Please tell us a little about yourself and your work.
Never to Forget is based on my mother’s life story, and so it can be said I was born into the storyline. But it was my sister’s devotion to caring for my mother, whose life was draining away because of Alzheimer’s, that inspired me to fill in the drama within the outline of my mother’s life that my sister recorded.

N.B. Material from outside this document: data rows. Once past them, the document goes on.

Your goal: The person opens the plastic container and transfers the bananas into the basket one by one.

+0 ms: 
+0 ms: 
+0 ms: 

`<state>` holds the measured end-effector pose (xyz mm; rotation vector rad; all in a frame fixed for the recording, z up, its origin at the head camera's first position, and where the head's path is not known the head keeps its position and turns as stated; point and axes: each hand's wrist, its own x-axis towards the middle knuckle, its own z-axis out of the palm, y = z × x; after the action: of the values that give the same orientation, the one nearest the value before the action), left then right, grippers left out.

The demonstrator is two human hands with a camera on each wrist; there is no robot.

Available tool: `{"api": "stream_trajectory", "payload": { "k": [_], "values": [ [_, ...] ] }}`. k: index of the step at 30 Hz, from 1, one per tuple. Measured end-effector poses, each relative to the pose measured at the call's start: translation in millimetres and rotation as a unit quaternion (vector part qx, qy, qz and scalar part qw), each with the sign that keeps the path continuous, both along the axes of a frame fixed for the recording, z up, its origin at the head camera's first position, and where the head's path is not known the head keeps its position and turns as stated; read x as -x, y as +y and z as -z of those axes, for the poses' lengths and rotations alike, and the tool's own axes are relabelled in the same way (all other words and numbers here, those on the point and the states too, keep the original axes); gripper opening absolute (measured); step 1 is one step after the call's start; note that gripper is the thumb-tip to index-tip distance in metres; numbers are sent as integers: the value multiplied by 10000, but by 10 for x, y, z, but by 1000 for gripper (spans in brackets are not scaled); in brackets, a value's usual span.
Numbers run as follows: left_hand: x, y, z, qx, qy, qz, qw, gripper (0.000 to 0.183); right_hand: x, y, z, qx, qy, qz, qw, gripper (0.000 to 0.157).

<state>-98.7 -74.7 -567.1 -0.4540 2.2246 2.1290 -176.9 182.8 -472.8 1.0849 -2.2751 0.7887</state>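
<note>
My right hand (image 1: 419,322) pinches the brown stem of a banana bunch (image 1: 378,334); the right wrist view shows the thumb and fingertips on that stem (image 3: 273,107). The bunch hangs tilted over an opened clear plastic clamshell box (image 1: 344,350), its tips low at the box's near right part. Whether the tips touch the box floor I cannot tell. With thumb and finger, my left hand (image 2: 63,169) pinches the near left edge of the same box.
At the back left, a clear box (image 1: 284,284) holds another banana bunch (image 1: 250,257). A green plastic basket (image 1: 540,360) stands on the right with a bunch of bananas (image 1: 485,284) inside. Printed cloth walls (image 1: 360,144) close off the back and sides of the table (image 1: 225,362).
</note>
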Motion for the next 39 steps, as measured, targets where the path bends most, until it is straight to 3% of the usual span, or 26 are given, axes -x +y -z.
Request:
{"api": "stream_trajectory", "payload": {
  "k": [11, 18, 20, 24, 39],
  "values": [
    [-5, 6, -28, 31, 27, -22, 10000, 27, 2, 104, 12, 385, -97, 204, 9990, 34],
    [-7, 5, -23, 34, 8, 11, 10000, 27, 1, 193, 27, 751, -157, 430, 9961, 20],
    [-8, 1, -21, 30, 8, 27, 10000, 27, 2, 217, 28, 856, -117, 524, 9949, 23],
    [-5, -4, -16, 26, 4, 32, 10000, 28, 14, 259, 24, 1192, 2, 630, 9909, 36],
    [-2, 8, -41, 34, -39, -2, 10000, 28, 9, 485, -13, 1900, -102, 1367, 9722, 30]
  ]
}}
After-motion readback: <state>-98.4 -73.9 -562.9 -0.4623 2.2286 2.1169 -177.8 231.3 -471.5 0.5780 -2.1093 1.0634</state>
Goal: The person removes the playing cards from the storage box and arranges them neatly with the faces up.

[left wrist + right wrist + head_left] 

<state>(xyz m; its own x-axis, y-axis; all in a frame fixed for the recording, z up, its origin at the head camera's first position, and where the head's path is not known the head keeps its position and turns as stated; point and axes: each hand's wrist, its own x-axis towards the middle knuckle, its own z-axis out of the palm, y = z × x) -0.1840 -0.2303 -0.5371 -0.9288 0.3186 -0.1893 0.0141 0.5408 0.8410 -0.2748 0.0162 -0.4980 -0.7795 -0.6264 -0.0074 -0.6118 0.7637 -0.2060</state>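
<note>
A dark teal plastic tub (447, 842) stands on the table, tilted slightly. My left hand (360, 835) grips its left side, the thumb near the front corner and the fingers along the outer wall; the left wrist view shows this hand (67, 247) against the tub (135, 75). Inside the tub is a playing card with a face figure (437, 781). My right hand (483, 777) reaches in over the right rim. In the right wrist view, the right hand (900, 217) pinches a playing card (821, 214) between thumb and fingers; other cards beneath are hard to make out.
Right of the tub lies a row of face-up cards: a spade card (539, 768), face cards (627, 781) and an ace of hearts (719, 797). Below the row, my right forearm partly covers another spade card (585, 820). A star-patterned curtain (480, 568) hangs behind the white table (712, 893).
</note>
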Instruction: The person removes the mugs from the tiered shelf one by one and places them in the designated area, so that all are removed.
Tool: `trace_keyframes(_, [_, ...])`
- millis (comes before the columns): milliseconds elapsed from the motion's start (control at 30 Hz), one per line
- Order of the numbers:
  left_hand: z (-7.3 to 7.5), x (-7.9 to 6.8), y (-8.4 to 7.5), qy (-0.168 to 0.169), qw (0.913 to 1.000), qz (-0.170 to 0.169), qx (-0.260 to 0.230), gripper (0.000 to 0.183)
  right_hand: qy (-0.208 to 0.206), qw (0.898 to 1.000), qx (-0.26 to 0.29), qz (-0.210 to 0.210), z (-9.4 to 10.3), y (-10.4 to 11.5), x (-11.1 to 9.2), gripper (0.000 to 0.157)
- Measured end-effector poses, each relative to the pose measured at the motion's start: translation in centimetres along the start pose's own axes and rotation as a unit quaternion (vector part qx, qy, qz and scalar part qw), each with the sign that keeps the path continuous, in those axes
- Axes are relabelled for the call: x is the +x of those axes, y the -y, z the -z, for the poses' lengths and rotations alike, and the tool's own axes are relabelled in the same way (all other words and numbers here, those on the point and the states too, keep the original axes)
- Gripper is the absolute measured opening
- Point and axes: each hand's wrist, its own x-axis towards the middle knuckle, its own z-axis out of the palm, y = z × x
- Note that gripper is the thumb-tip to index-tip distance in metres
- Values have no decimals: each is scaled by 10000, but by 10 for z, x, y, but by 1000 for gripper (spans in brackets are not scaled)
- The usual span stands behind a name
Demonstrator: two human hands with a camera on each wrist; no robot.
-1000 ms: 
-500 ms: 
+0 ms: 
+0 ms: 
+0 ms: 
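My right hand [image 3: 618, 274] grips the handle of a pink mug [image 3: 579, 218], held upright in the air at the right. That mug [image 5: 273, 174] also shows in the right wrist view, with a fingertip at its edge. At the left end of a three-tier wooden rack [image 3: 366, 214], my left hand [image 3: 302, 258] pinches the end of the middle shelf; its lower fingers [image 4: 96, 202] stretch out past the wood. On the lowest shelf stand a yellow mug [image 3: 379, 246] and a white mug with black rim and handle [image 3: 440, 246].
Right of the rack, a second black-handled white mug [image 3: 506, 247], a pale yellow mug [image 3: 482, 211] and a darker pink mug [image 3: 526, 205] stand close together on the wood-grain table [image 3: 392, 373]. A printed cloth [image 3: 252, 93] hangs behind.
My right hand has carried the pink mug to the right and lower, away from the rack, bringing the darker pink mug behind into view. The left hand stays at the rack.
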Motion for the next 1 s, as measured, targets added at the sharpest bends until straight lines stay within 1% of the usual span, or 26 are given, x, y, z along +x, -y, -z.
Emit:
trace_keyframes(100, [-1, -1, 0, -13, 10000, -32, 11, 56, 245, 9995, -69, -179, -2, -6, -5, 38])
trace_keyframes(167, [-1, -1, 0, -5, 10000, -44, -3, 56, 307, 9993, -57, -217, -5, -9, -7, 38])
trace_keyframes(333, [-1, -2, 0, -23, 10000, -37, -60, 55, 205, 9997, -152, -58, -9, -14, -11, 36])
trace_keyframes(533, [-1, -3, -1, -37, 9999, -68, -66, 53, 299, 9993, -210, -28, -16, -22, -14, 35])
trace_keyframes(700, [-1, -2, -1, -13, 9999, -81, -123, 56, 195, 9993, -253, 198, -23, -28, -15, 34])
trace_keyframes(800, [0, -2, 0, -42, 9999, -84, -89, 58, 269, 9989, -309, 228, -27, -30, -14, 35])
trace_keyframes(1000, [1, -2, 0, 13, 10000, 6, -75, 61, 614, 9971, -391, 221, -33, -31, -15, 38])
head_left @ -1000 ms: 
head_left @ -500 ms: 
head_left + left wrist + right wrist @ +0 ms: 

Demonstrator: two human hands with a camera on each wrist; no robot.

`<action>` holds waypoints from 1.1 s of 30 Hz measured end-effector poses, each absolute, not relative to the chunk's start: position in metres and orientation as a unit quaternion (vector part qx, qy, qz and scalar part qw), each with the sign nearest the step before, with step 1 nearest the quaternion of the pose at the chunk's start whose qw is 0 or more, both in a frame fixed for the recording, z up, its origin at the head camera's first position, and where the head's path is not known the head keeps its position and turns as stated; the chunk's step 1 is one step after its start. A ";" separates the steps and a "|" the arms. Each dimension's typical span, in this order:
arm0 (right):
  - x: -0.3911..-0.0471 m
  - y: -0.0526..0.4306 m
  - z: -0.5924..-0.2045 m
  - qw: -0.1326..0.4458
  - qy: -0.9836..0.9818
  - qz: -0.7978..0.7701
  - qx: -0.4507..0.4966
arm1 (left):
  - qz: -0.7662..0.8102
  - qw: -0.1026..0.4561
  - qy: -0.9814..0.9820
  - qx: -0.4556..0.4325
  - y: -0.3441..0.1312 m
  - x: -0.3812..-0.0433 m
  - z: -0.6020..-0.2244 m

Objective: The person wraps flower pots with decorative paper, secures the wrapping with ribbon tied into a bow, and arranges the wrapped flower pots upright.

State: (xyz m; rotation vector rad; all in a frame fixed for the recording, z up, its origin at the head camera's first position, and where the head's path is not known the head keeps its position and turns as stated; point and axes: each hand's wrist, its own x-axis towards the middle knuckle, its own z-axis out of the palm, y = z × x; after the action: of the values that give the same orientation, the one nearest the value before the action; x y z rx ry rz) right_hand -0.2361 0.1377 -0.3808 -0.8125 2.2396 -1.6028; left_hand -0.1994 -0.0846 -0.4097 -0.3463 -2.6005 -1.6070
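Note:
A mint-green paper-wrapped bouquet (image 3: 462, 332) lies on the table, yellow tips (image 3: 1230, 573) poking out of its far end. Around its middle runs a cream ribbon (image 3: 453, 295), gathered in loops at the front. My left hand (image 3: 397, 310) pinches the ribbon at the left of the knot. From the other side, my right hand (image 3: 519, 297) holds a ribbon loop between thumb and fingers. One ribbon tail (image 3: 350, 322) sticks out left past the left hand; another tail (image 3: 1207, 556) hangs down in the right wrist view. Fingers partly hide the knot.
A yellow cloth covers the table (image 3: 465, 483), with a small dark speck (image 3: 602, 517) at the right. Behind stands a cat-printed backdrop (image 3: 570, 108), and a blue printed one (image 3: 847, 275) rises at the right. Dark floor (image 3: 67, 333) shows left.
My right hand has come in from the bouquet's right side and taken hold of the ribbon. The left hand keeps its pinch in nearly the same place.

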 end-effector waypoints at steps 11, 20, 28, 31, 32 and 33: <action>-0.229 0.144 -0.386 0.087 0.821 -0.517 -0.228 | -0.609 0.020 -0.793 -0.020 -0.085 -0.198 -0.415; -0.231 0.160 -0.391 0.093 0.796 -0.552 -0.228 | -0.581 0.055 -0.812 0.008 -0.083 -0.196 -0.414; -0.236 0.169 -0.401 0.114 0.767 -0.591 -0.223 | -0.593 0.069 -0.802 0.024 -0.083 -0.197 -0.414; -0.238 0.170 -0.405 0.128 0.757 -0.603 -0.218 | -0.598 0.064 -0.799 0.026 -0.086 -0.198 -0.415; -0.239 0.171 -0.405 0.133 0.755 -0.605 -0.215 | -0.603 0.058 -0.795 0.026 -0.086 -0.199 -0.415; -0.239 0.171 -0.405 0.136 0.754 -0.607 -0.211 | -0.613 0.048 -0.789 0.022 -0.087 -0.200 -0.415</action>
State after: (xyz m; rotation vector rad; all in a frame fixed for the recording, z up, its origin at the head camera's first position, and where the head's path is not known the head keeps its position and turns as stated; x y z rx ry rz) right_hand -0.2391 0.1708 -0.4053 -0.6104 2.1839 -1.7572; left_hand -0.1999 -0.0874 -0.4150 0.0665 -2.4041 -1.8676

How did you research Never to Forget?
I would say the research began late at night when I was 7. Having recently arrived in the U.S., my siblings and I slept in the same room with my mother. We enjoyed listening to stories of her adventurous life in Costa Rica. As the book was written after my mother’s death, there was much intimate information I was never privy to. I incorporated what I knew of my parents’ emotions and passions to create intimate scenes that I only witnessed the consequences of. I did traditional research using books and visual resources on the Costa Rican civil war of 1948 and on other historical events that took place during those years.
Any advice for others starting the process of independent publishing?
Writing has been an inexplicable passion for me since the fifth grade. I thought one day I would extend a short story into a novel. When I managed that feat in the middle of my medical career, I felt the need to share it with anyone who would listen. But I’ve learned that’s not so easy. To be a writer one must, as the cliché cautions, begin by writing for yourself. But when love of your art requires you share it with the public, my advice is to take marketing classes. I say this because marketing your book will be vital to making self-publishing a viable career.
What are you working on now?
I have enjoyed traveling around the world. On a trip to Turkey once, I wrote on a postcard a fictional scene I imagined while shopping for a rug at the bazaar near the Blue Mosque. After reading what I’d written on the card, I was inspired to make this scene the basis of an adventure novel. It is a recounting of the Old Testament integrated with Greek mythology but also historical fiction in the style of Umberto Eco’s novel The Name of the Rose.What can readers expect that might be different from your previous body of work?
As in my previous novels, here the female protagonist is someone whose feminine strength directs the course of the adventure, while her male companion resolves the story’s emotional conflict. But unlike my previous works, this novel promotes an alternative view of certain accepted historical facts.
Portions of this Q&A were edited for clarity.